For my fellow dweebs out there, just think of if Tolkien had decided that Boromir actually did get to carry the ring instead of Frodo. Different book, eh?

So I spent a chunk of Wednesday moping about and feeling bad about all the effort I'd put in so far. I revised my supporting documents which track my heroine's journey and rewrote my character sketches and remembered how one of my favorite profs from undergrad said that editing your own writing sometimes feels like you are "slaughtering your little darlings" and what a sucky a feeling that was.

I didn't get to write on Thursday because the small critter had a day-long field trip that I helped out on. And not writing was probably the smartest thing I could do--take a flipping break and get a little distance from my crisis.

Today I went back and decided to just read what I had written so far. No writing expectation, just a chance to see if my Tuesday freak out was justified or not. And it is with a big sigh of relief that I can say that my crisis of confidence was not warranted--I like my main character the way she is and while I'm sure I'll be doing some severe editing in the weeks and months to come, I don't have to slaughter this little darling just yet.

Wednesday, September 24, 2008

The tahini devotee

I think I might be kind of sick of humus. I used to eat it voraciously and while I appreciate its blood-sugar-level stabilizing effect, it has started tasting a little pasty to me. Or maybe I just ate too much not-so-good industrial humus rather than the stuff we get in Dearborn and have dubbed "white velvet." But even my homemade stuff hasn't pleased me of late.

But not to worry. I have something even simpler that I'm presently eating in great quantities: tahini lemon sauce (pictured above drizzled over roasted cauliflower and rice).

I think I need to keep a container of this tahini sauce around, sort of like the way I always have a jar of mayo in the fridge. It would be terrific tossed over some diced tomatoes, cucumbers and minced parsley and mint. It would taste mighty fine on a roast beef sandwich. If you happen to have some spare falafel or kofte around, serve them with this. It would probably be an awesome topping to a pile of sauteed tofu and asparagus. And you could dip carrots in it when feeling peckish (excuse me for a moment while I go get some carrots and the leftover tahini sauce. Ah. Now. That's better.)

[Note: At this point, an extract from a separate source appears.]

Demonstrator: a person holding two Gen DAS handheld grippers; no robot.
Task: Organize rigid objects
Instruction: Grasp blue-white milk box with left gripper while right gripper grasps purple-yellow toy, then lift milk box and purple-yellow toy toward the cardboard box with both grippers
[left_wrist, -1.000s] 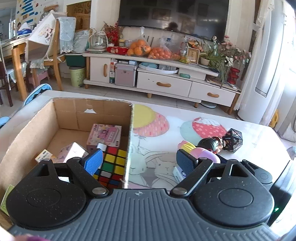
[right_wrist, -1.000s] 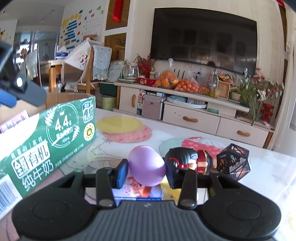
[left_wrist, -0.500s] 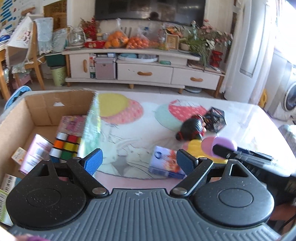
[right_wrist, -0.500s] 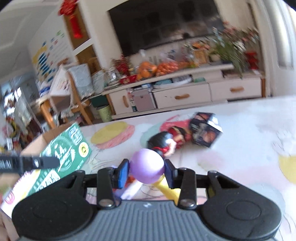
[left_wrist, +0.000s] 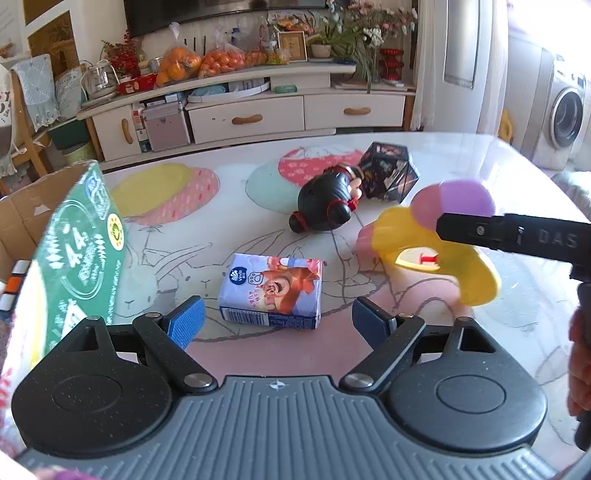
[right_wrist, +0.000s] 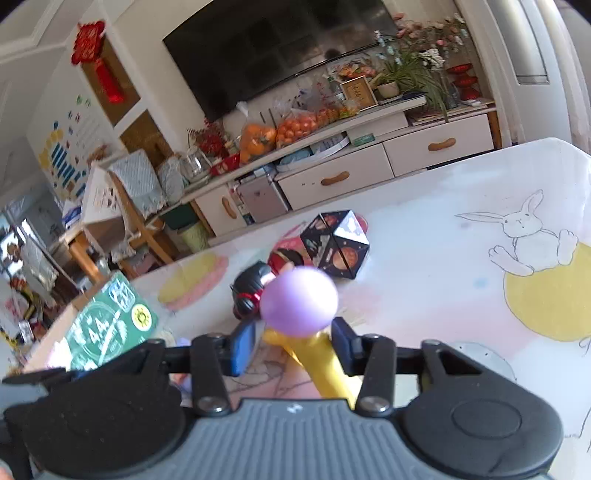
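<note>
The desk (left_wrist: 461, 155), under a cloth printed with rabbits and coloured balloons, carries everything. At its left edge stands an open cardboard box (left_wrist: 22, 218), its near wall a green panel printed with "4.4" (left_wrist: 79, 258); a Rubik's cube (left_wrist: 11, 284) shows inside, just behind that panel. The left claw (left_wrist: 277, 319) hangs low over the desk with its blue pads (left_wrist: 186, 317) wide apart, holding nothing, and a small purple tissue pack (left_wrist: 273, 291) lies flat on the cloth between and just beyond them. To the right, the right claw (right_wrist: 291, 349) is clamped on a yellow toy with a round purple head (right_wrist: 299, 301); it looks lifted clear of the cloth, though motion blur makes that hard to judge. In the left wrist view the same toy (left_wrist: 443, 236) sits at the tip of the right tool's black finger. Beyond it a black-haired doll (left_wrist: 327, 205) lies on its side, touching a dark faceted puzzle block printed with planets (left_wrist: 389, 173). Both are well apart from the box.
</note>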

The roast cauliflower with tahini sauce can be found in many Lebanese restaurants, though whenever I've ordered it the cauliflower has been deep fried (no batter--just golden brown all over). If deep frying doesn't seem like a pain in the butt to you, be my guest! But if you are somewhat fearful of boiling cauldrons of oil (like me!) the roasting route is far easier and does a pretty good job in sweetening up the cauliflower and tempering the strong cabbagey flavor that some people find off-putting. You probably already know that plain roast cauliflower is pretty terrific, but give the sauce a try and, like me, you might get hooked. As soon as the florettes come out of the oven, I'm snatching them off the roasting pan, dunking them in the sauce and risking burning my tongue--the combo is that good. If you don't like the white on white coloring, feel free to sprinkle with a little chopped parsley or mint and maybe a sprinkle of sumac or paprika for snazz.

Tahini Lemon Sauce

1/2 C tahini
1/2 C hot water
juice of one juicy lemon (3T maybe?)
1 small garlic clove
1/2 t salt

Puree together in a blender. That's it!